Anthony and I will be fishing for small spot off the Choptank Pier while Ed and co. do the hoagie/beer/ice run. We will leave for the dock from the pier by 2:00 PM to make the 3:00 PM sail time without any problems. We cancelled the crabs because the crabbing sucks right now and all the decent crabs are going to the restaurants (market price!) Check the MD DNR web site on Wednesday to see what's happening in the Lower Bay. A limit of rock and croakers should be no problem; We also want to try drifting for fluke if the weaks (trout) aren't in. I'm taking at least one of my liveline rigs for big rock or red drum. 

Glad to have you aboard! Email me at [email protected] if you have any other questions.


----------



## FL FISHERMAN (Sep 30, 2002)

*Great!*

Thank you MJ for all the information. I will probably meet you at the tank also. Hey Anthony if I get the day off do you want to ride together? Let me know. Also if I get the day off on friday also I will be glad to share a room with your buddy, but what about Anthony?? Hey MJ just make sure you don't shower before we get on the charter! I don't want to upset any karma you got going with the no showering while fishing thing.  I will email you tomorrow! Thanks!


----------



## Manayunk Jake (Oct 3, 2001)

Greetings Jason!

Don't worry, I'm heading down Wednesday, and will be pretty "funked" up by the time I hit the pier Thursday at noon (poor Anthony!) I won't shower until the fillets are iced and the bed starts calling my name...

Let's see if this works.... Here's a pic of two WOMEN who caught drum last August on the Sawyer: if THEY can do it, WE can do it:


----------



## Anthony (Jul 3, 2002)

This is gonna be a fun charter. If you can take the day off, we can ride down together. Hey Jake, what time did you want to meet at the Econo Lodge? Where is it exactly and how far away from choptank is it? Hopefully we can get into some spot, especially if you me and Jason are going for them.

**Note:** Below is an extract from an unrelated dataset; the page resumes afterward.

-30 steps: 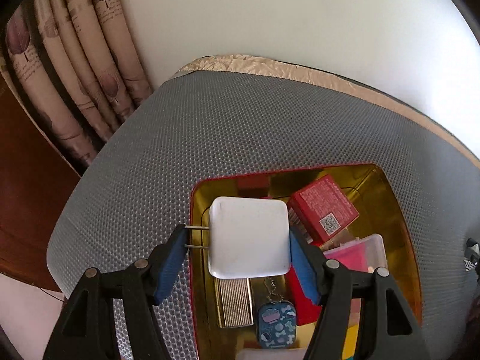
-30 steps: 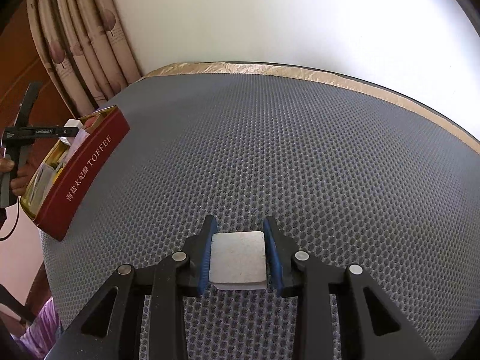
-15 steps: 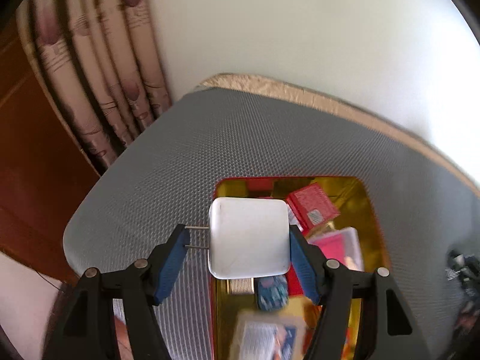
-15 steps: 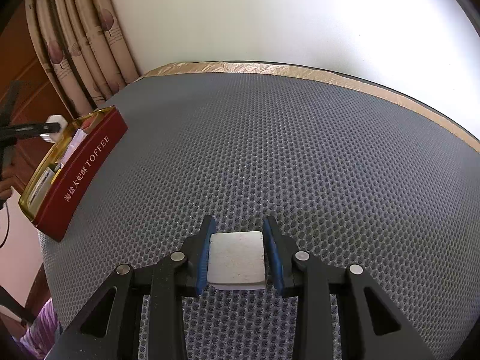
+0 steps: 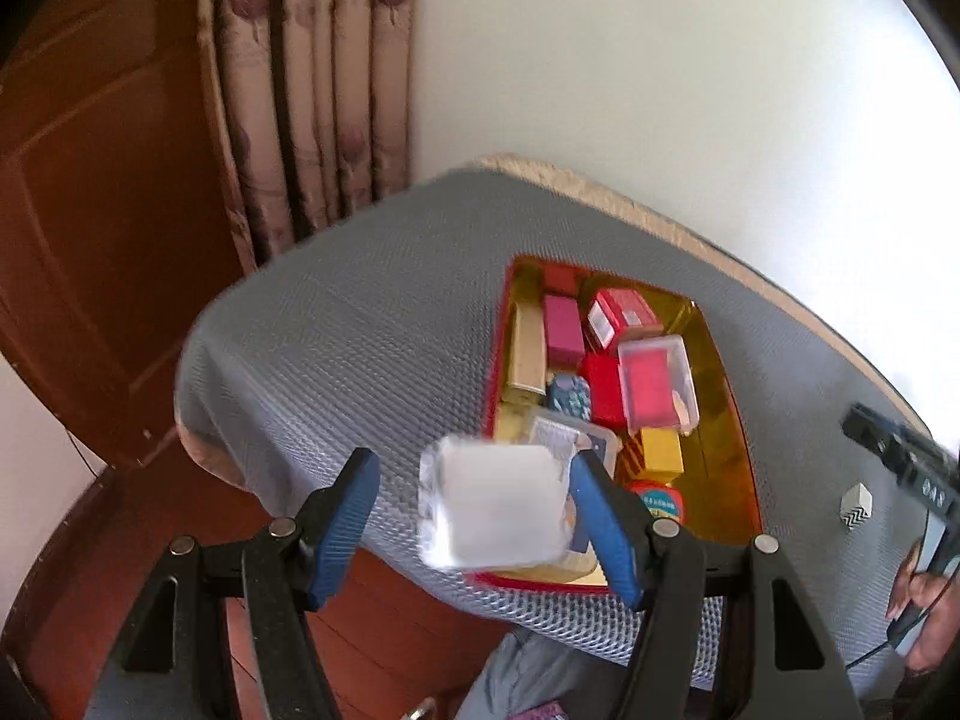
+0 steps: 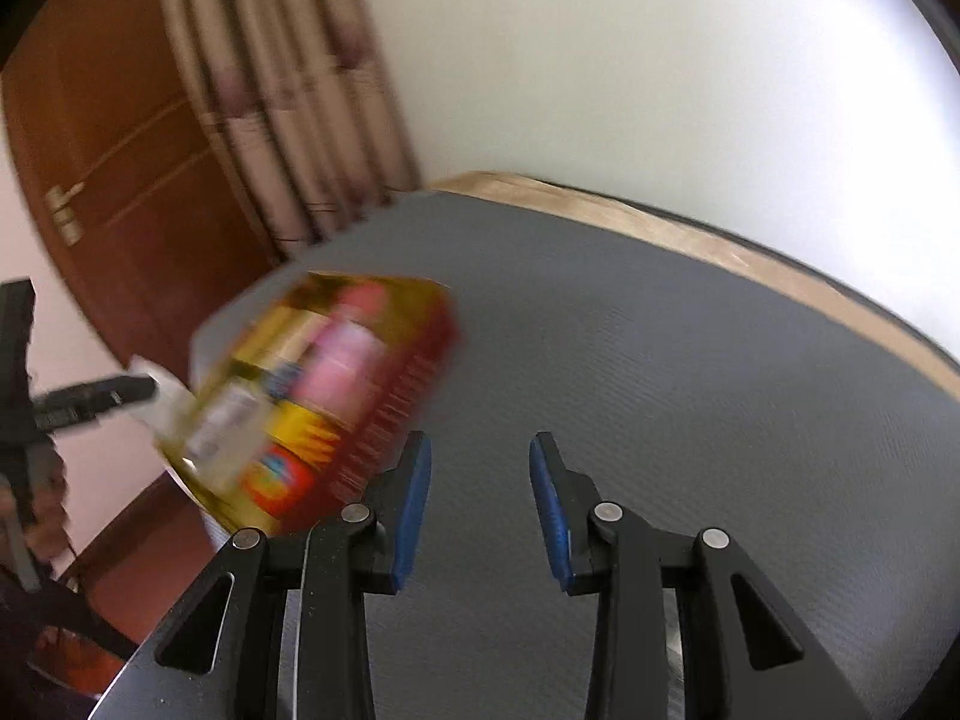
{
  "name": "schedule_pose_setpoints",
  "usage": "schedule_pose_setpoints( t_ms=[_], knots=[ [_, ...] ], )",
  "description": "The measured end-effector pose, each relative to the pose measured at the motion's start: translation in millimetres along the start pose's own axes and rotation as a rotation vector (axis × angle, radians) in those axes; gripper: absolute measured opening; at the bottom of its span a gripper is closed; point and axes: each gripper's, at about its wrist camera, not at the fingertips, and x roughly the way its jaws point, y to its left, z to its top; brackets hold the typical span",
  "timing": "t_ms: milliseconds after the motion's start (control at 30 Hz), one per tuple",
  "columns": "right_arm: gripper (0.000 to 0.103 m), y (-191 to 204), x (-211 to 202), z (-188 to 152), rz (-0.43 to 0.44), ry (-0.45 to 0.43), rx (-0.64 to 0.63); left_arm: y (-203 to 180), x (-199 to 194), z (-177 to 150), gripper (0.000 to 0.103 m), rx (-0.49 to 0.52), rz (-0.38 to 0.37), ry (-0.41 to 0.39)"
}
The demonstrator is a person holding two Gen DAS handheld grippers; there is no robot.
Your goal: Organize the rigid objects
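While the left gripper (image 5: 474, 510) stands spread wide at the bottom of its view, a blurred white square charger block (image 5: 495, 504) sits between its blue pads (image 5: 600, 516), nearer the right-hand pad and apart from the other (whether it still touches that pad, blur hides). Just above and right of it lies the red tin tray with a gold lining (image 5: 729, 387), already packed with small boxes, its long axis running toward the upper right of the frame. So the block seems to hang at the tray's near left corner. The right gripper (image 6: 480, 480) is spread and empty over the grey mesh mat (image 6: 690, 390), with the tray at middle left of its frame.
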Motion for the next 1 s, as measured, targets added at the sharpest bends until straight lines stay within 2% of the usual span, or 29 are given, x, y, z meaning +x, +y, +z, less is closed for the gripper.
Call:
schedule_pose_setpoints(
  t_ms=[100, 167, 300, 400, 467, 500, 533, 567, 600, 667, 700, 733, 800, 933, 1000],
  knots=[
    [0.033, 24.9, 21.2, 19.3, 0.061, 0.010, -0.023, -1.2, -24.5, -0.4, 0.068, 0.012, 0.013, -0.102],
    [0.033, 38.9, 30.0, 31.0, 0.071, 0.003, -0.042, -5.0, -34.6, -1.4, 0.068, 0.038, -0.008, -0.147],
    [0.033, 45.8, 28.1, 37.8, 0.066, -0.005, -0.041, 6.0, -34.6, 5.7, 0.068, 0.051, -0.028, -0.140],
    [0.034, 46.3, 10.6, 29.3, 0.034, -0.017, -0.080, 37.8, -26.5, 13.6, 0.068, -0.047, -0.001, -0.117],
    [0.039, 37.3, 0.7, 20.4, -0.006, -0.020, -0.079, 59.0, -24.8, 13.5, 0.068, -0.132, -0.036, -0.100],
    [0.048, 30.5, -4.2, 13.9, -0.047, -0.014, -0.080, 66.7, -23.6, 13.2, 0.068, -0.167, -0.048, -0.092],
    [0.064, 20.0, -10.5, 5.5, -0.094, -0.006, -0.071, 73.8, -22.2, 12.9, 0.068, -0.198, -0.047, -0.084],
    [0.074, 9.8, -16.5, -1.5, -0.112, 0.002, -0.057, 81.3, -21.2, 12.9, 0.068, -0.227, -0.033, -0.078],
    [0.076, 0.1, -23.4, -10.0, -0.130, 0.012, -0.047, 86.0, -19.6, 13.1, 0.068, -0.238, -0.022, -0.072],
    [0.085, -20.3, -37.8, -28.5, -0.226, 0.036, -0.038, 93.4, -15.5, 10.5, 0.068, -0.225, 0.019, -0.042],
    [0.094, -28.5, -43.2, -34.9, -0.252, 0.039, -0.025, 95.1, -14.5, 7.3, 0.068, -0.210, 0.056, -0.032],
    [0.098, -41.0, -50.0, -42.9, -0.266, 0.042, 0.005, 96.4, -14.6, 3.8, 0.068, -0.204, 0.085, -0.031],
    [0.098, -66.4, -58.1, -56.6, -0.285, 0.058, 0.085, 98.4, -16.9, -3.2, 0.068, -0.215, 0.095, -0.035],
    [0.098, -98.5, -59.3, -81.1, -0.268, 0.072, 0.233, 87.0, -12.5, -5.4, 0.068, -0.217, 0.031, -0.020],
    [0.098, -98.1, -53.3, -83.8, -0.273, 0.074, 0.234, 72.1, -8.6, -8.1, 0.068, -0.175, 0.028, -0.002]
  ],
)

We gotta find out of Duke of Fluke is going. I'll see yall down there.
-Anthony
(Just nine more days and counting)


----------



## Manayunk Jake (Oct 3, 2001)

Greetings Anthony!

First the bad news: Ed's guest Phil switched to a single room with a king size bed when he found out his son couldn't make it, so there's no room to share. If you guys want a room for Thursday night, try the Cambridge Inn on Rte 50 (about a mile past the Choptank bridge.) Econo Lodge is usually booked up pretty far in advance, but the Cambridge Inn usually has rooms on weeknights (the local hookers don't get "busy" until the weekend!)

We can meet at the Econo Lodge at noon, unless you grab the room in Cambridge. In that case we'll meet you at the Cambridge side parking lot for the pier. Its the very last right before going over the RT 50 Bridge (traveling west -- you'll see the VFW post.)

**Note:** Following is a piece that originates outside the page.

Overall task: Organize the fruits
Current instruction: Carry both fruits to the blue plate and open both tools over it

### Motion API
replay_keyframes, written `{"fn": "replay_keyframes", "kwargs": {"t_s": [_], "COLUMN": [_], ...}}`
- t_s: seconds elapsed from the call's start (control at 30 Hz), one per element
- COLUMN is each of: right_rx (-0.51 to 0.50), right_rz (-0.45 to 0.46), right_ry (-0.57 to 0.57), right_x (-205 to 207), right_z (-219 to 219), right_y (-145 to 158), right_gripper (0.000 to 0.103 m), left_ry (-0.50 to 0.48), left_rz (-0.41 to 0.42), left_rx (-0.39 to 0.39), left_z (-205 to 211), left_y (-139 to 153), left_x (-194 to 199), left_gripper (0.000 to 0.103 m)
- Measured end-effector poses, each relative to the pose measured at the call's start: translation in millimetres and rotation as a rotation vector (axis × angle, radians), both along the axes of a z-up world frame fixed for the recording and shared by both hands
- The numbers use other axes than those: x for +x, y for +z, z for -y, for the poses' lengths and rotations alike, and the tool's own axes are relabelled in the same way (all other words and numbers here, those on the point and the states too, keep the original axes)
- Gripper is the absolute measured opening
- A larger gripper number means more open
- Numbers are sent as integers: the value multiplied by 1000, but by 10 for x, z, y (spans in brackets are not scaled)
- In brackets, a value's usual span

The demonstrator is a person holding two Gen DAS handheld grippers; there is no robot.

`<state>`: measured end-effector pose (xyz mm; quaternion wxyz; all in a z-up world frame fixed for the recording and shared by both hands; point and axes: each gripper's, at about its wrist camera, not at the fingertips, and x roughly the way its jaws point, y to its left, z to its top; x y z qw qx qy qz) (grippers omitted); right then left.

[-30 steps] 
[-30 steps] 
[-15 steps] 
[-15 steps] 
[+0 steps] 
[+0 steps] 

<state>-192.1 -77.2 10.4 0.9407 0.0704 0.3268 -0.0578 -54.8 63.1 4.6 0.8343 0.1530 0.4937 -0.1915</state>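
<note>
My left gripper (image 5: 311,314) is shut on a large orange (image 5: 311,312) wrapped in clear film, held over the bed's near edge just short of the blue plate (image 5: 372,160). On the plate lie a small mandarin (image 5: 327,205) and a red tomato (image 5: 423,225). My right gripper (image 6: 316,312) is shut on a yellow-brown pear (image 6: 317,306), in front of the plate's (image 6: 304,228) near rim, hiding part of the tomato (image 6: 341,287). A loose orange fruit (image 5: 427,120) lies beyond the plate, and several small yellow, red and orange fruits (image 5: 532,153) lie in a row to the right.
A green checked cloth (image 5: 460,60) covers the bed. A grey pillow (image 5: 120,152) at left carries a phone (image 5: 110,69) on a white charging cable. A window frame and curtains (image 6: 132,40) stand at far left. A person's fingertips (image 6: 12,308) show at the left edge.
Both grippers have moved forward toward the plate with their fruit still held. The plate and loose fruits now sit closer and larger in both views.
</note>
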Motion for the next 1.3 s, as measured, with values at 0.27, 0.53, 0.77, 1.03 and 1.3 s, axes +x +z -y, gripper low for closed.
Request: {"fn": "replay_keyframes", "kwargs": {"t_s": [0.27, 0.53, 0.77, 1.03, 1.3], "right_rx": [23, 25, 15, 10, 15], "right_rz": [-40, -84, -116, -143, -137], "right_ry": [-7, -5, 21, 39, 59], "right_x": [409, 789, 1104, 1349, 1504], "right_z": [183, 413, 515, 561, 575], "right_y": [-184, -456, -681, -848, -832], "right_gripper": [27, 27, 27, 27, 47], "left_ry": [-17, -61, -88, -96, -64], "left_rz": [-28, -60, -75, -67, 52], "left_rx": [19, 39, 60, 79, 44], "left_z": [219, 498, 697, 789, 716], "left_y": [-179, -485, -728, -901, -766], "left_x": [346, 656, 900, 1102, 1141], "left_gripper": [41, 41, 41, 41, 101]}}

Spot should be no problem -- they seem easier to catch at the beginning of the pier (the first pinic table.) Ed and I will pick up bloodies for the spot, and bull minnows for drifting for fluke on the charter. I'd also like a couple of shedders and maybe a softshell crab or two from Kools. And I'll be sure to bring both squid and Purdue Peelers in shedder oil. Capt Dave usually provides bunker guts for rock and regular squid for hardhead. He may also have peelers for trout if they're around. Some fresh shrimp or clams from Kools may entice the reds if we find them. Sounds like a lot, but I'd rather have what they're hitting then try to make them hit what I have.

Looks like the weather is going to fall into a normal summer pattern by the weekend. This could really work out well for us, especially since we're fishing the evening.

Still no word from the Duke....


----------



## Manayunk Jake (Oct 3, 2001)

Greetings Anthony and Jason!

Cambridge Inn is booked! Hookers must be working overtime! Still rooms at Econo Lodge (In Town), 8175 Ocean Gateway (RT 50 west), Easton MD 21601. Easton is about 30 minutes above Cambridge, and Cambridge is about 45 minutes from the boat. Cambridge Diner (just off RT 50) is 24 hour and has a $13.00 prime rib dinner that tastes mighty good after fishing. Breakfast can be bought at H&G Restaurant next to Econo Lodge. Still working on maps and better directions.


----------